## [Source material]
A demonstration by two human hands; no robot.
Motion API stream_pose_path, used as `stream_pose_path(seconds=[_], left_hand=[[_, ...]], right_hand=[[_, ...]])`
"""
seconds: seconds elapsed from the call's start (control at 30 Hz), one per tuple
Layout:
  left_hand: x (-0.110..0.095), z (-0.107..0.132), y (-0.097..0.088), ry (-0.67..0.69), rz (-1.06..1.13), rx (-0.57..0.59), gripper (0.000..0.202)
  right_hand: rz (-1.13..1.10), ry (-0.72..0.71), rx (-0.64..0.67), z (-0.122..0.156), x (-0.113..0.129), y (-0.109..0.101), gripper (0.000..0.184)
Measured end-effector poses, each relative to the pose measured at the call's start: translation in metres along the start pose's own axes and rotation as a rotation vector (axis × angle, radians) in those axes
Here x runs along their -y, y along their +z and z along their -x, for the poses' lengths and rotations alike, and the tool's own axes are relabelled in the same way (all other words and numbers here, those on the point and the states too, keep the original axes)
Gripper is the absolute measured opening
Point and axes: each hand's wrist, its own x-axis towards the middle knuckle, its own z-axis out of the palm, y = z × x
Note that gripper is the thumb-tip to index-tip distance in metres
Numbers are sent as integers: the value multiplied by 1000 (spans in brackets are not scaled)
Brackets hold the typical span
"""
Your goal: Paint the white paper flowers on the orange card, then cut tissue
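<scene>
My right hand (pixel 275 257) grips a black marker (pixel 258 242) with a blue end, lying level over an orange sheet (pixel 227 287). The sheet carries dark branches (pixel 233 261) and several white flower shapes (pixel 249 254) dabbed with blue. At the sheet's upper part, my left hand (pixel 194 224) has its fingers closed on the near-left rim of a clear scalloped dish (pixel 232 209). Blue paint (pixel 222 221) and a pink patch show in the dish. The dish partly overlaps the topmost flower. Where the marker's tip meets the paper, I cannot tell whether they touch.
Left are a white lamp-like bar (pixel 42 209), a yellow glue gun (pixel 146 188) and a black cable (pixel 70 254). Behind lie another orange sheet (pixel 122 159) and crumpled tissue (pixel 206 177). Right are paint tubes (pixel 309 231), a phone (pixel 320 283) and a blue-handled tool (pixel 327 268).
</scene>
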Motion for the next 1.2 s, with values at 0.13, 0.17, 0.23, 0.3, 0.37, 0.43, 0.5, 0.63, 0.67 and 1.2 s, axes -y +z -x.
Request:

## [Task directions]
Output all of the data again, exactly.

## [Task solution]
A demonstration by two human hands; no robot.
Motion API stream_pose_path, used as `stream_pose_path(seconds=[_], left_hand=[[_, ...]], right_hand=[[_, ...]])`
"""
seconds: seconds elapsed from the call's start (control at 30 Hz), one per tuple
Layout:
  left_hand: x (-0.110..0.095), z (-0.107..0.132), y (-0.097..0.088), ry (-0.67..0.69), rz (-1.06..1.13), rx (-0.57..0.59), gripper (0.000..0.202)
  right_hand: rz (-1.13..1.10), ry (-0.72..0.71), rx (-0.64..0.67), z (-0.122..0.156), x (-0.113..0.129), y (-0.109..0.101), gripper (0.000..0.184)
Measured end-effector poses, each relative to the pose measured at the call's start: translation in metres along the start pose's own axes and rotation as a rotation vector (axis × angle, radians) in those axes
Here x runs along their -y, y along their +z and z along their -x, for the poses' lengths and rotations alike, and the tool's own axes are relabelled in the same way (all other words and numbers here, those on the point and the states too, keep the original axes)
Gripper is the absolute measured opening
Point and axes: each hand's wrist, its own x-axis towards the middle knuckle, its own z-axis out of the palm, y = z × x
Note that gripper is the thumb-tip to index-tip distance in metres
Numbers are sent as integers: the value multiplied by 1000 (spans in brackets are not scaled)
Brackets hold the typical span
"""
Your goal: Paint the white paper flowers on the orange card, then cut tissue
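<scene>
My right hand (pixel 275 257) grips a black marker (pixel 258 242) with a blue end, lying level over an orange sheet (pixel 227 287). The sheet carries dark branches (pixel 233 261) and several white flower shapes (pixel 249 254) dabbed with blue. At the sheet's upper part, my left hand (pixel 194 224) has its fingers closed on the near-left rim of a clear scalloped dish (pixel 232 209). Blue paint (pixel 222 221) and a pink patch show in the dish. The dish partly overlaps the topmost flower. Where the marker's tip meets the paper, I cannot tell whether they touch.
Left are a white lamp-like bar (pixel 42 209), a yellow glue gun (pixel 146 188) and a black cable (pixel 70 254). Behind lie another orange sheet (pixel 122 159) and crumpled tissue (pixel 206 177). Right are paint tubes (pixel 309 231), a phone (pixel 320 283) and a blue-handled tool (pixel 327 268).
</scene>
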Motion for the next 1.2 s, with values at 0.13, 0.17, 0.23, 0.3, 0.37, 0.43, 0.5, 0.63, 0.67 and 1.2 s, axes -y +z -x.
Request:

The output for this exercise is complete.